Una grande filosofa e pensatrice del Novecento come Hannah Arendt sapeva rendere semplice un concetto difficile e non immediato: lo ricorda lo psicoterapeuta Claudio Risé nel suo “Sguardo Selvatico” della domenica su “La Verità”, citandola direttamente pensando ad un parallelo con la realtà attuale «In quanto noi tutti abbiamo bisogno di pane. siamo già in realtà un’unica cosa, e possiamo benissimo unirci in un solo corpo».
Nella pandemia più piena, nella crisi economica che non molla l’Italia e l’Europa, in una dinamica di costante scontro tra chi vorrebbe chiudere l’intero Paese in lockdown e chi invece chiede a gran voce un ritorno ad una “pseudo” normalità, Risé riesce a cogliere un punto inedito di osservazione rispetto al mainstream dominante: «Occorre ora dire le cose come davvero stanno: malissimo. Oggi è ormai finalmente possibile dirlo proprio per- ché siamo sull’orlo di una crisi economica straordinariamente grave, dove “fame” non è più un modo di dire, ma una condizione che riguarda un numero sempre maggiore di persone come lo stesso premier Mario Draghi ha ricordato». Con una prima importante critica all’ex Premier Conte, lo scrittore e professore sottolinea «la fame, a differenza delle parole vuote e dei presidenti con fazzolettino iperpiegato, come ogni verità forte porta dritto alla verità».

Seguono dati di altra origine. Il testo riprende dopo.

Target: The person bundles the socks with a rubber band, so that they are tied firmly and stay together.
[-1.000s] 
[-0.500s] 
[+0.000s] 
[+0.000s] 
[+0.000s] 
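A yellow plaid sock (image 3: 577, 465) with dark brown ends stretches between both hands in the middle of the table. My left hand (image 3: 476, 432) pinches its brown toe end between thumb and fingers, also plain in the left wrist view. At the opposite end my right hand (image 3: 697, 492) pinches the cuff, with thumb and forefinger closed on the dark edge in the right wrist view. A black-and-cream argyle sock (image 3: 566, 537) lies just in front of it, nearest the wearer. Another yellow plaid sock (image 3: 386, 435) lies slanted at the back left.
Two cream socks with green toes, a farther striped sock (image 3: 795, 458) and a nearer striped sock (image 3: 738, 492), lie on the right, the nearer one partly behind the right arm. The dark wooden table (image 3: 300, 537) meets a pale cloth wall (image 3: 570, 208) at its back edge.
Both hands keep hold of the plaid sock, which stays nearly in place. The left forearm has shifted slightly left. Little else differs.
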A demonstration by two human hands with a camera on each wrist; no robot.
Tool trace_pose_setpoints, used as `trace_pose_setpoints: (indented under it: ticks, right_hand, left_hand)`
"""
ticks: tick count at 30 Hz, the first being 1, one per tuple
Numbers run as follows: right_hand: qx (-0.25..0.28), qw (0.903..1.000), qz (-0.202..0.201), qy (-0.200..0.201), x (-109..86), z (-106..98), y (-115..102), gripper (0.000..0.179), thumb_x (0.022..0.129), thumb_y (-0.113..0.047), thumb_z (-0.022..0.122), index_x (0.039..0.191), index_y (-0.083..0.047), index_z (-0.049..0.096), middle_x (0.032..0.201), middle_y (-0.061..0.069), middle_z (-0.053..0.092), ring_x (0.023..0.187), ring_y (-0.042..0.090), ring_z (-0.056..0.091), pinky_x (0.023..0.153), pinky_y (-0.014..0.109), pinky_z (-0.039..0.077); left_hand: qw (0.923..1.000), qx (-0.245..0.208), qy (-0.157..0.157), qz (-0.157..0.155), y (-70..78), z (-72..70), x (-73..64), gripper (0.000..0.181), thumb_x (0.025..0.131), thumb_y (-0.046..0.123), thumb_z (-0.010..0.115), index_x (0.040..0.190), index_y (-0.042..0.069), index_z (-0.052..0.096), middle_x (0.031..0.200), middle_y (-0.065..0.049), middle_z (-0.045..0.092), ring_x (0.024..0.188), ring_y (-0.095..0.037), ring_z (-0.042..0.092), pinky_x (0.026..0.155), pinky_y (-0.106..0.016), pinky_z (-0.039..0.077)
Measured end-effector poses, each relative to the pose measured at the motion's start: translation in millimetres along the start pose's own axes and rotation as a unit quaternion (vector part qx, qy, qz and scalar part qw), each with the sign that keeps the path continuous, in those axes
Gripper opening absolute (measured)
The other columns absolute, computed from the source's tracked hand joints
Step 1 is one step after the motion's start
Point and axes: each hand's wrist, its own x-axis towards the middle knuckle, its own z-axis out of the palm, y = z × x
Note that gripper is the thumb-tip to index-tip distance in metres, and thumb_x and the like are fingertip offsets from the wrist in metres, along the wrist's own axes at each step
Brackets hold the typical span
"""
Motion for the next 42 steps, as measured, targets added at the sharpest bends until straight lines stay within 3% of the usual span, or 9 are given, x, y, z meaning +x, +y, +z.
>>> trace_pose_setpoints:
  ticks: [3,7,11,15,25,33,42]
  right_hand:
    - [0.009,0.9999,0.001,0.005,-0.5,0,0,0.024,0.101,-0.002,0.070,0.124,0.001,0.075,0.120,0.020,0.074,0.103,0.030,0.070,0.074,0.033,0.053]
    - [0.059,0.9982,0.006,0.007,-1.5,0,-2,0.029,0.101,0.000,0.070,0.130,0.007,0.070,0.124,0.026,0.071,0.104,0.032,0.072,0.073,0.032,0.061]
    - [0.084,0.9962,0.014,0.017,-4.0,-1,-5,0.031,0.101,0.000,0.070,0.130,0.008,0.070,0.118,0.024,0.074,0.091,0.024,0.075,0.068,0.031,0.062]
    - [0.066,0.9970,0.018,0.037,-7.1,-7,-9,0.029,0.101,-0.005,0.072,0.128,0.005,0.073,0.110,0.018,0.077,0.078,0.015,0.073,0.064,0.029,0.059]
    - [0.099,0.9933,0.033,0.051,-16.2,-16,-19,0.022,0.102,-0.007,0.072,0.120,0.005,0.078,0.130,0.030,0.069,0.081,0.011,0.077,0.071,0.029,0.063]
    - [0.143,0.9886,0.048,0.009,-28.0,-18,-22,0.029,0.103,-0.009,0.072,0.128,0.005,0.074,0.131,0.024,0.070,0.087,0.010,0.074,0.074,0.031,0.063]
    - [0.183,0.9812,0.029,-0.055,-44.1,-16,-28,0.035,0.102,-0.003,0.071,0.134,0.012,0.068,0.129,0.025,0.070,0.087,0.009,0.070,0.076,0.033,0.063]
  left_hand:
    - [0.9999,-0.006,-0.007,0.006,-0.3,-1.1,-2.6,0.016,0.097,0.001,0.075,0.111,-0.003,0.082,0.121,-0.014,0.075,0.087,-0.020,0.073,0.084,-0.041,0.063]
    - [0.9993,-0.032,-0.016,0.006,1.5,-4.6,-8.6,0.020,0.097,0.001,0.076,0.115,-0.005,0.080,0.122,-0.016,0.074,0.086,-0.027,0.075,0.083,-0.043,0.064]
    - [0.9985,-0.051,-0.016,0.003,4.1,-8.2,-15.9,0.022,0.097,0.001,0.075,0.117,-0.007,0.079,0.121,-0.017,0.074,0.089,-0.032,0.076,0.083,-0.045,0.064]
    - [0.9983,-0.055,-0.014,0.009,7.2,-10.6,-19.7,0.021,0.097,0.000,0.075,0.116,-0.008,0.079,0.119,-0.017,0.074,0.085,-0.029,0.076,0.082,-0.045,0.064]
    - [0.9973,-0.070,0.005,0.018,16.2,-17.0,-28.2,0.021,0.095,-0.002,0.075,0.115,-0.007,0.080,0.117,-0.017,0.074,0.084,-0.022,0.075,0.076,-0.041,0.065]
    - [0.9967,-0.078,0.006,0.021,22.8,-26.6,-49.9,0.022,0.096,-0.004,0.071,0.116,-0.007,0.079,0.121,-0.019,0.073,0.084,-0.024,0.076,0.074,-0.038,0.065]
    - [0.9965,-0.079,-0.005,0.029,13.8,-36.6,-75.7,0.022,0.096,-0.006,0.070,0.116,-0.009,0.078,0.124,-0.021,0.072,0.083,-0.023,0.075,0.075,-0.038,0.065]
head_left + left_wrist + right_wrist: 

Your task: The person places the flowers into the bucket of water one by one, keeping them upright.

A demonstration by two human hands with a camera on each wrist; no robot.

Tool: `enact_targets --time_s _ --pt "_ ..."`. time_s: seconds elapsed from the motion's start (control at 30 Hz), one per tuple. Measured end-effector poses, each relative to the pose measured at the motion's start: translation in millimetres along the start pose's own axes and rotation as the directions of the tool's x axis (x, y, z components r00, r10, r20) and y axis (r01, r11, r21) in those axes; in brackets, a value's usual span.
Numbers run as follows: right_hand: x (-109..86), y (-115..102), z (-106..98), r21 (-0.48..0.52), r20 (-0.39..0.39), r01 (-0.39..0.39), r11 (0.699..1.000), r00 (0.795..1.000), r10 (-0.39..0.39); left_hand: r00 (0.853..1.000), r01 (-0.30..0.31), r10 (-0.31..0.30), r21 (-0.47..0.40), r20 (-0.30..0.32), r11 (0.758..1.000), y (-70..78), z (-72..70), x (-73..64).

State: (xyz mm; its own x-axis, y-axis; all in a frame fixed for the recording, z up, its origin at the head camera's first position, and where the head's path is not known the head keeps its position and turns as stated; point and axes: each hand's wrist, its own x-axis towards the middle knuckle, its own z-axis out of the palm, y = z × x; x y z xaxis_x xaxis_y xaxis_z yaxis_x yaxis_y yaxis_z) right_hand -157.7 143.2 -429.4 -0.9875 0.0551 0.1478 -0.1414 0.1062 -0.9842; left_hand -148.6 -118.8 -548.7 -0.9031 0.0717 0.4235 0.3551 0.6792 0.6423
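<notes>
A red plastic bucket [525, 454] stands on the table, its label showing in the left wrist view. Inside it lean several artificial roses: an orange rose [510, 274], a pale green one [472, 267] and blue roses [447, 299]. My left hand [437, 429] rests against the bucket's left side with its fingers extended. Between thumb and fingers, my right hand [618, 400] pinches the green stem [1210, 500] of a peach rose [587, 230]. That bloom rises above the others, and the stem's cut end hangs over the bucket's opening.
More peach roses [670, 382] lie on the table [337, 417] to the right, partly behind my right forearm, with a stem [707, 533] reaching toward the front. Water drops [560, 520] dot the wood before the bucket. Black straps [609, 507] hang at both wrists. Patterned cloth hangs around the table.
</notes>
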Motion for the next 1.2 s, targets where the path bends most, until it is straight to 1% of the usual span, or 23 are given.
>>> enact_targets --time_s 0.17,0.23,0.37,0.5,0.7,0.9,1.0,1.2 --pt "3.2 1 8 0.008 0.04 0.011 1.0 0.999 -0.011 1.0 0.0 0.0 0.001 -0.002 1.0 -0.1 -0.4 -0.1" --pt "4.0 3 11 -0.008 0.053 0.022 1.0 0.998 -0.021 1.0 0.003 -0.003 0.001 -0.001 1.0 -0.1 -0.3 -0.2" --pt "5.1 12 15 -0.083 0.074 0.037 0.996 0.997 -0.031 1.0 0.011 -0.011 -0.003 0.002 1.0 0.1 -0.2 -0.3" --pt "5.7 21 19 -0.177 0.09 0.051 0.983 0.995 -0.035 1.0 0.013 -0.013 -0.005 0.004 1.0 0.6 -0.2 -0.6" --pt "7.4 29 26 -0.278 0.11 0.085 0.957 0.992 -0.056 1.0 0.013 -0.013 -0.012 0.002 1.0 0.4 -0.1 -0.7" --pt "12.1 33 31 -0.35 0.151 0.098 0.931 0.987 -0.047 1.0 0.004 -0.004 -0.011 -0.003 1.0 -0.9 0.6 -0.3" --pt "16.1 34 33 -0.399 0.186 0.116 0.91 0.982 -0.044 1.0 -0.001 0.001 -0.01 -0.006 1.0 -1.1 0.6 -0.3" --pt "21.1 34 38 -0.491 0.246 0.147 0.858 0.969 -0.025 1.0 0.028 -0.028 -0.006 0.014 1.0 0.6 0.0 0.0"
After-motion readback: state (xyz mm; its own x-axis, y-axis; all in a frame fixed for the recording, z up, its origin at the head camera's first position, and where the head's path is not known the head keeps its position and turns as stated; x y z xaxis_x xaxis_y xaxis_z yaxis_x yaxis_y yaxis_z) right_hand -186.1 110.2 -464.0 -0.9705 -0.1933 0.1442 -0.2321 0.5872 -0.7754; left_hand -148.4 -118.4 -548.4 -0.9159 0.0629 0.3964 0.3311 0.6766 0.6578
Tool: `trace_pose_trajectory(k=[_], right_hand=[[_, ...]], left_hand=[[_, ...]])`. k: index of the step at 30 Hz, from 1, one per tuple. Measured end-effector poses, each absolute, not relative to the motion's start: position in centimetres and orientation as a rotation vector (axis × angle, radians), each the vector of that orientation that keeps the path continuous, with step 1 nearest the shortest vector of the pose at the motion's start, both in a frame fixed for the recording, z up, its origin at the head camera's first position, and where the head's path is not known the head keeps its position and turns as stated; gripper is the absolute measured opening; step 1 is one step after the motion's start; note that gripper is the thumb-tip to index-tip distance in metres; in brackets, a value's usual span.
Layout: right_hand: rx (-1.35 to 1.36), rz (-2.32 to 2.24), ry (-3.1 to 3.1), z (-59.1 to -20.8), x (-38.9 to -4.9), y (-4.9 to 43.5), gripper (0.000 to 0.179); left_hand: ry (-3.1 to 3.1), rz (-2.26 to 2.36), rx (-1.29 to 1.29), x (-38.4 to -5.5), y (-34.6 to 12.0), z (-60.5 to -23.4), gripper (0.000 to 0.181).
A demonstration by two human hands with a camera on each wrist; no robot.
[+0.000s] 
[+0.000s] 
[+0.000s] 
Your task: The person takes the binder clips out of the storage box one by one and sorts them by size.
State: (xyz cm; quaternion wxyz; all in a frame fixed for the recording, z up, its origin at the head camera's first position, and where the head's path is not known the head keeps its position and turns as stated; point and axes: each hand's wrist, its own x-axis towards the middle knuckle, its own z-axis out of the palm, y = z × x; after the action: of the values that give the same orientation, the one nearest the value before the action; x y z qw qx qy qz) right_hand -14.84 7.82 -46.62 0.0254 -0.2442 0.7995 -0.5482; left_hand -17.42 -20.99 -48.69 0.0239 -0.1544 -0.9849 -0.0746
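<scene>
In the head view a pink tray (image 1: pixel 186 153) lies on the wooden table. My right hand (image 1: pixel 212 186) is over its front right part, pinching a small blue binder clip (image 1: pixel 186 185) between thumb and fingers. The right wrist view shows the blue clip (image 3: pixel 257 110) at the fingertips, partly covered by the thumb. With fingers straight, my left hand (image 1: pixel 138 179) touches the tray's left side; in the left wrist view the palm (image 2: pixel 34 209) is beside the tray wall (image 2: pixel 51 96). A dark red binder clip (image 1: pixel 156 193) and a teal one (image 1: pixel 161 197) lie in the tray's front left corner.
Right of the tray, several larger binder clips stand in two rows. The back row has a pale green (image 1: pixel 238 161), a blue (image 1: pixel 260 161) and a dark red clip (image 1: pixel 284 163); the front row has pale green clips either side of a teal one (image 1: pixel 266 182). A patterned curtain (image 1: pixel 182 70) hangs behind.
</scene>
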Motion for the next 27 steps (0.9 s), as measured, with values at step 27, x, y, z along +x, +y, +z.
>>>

L’ERRORE POLITICO DA NON RIPETERE
Da dove dunque ripartire per la ricostruzione del Paese in un clima di così grigiore economico, sociale e comunitario? Proprio da quanto diceva la Arendt, da quell’unità che solo le grandi emergenze possono risvegliare: «Non c’è aspetto che riunisca di più del rischio di non sopravvivenza fisica di un popolo». Per questo è stato chiamato Draghi e da questo riparte il Presidente del Consiglio in queste prime settimane dopo l’insediamento: «Solo l’arrivo di Draghi ha permesso, dopo pochi giorni, a stampa e a politici di prima fila di scoprire che l’Italia e le forze politiche fino a ieri al governo non avevano nessun piano industriale, andavano avanti più o meno a seconda degli impulsi delle varie clientele», sottolinea ancora l’autore dello Sguardo Selvatico.
Non aver colto fin dall’inizio la gravità della pandemia e averla poi gestita in maniera pessima, ribadisce Risé, è una colpa gravissima che va imputata al precedente esecutivo: «I nostri politici avevano altre urgenti battaglie: dovevano occuparsi dell’odio fascista, o del decreto Zan, o altre non rinviabili emergenze». Con Draghi al timone, seppur la realtà non possa trasformarsi di colpo in totale positività, Risé si dice convinto «di fronte al rischio della morte per fame, e a un presidente sufficientemente forte e competente da osare dichiararlo, è possibile e doveroso creare un’unità nazionale che eviti il disastro». Tornando ad Hannah Arendt le sue parole attualissime ancora oggi scandiscono il prossimo obiettivo da perseguire, «La libertà può essere perseguita soltanto da coloro che non hanno fame […] grande errore è perdere tempo e energie preziose per inseguire il mito di stati sociali che poi finiscono sempre con sfociare in strutture autoritarie o dittatoriali».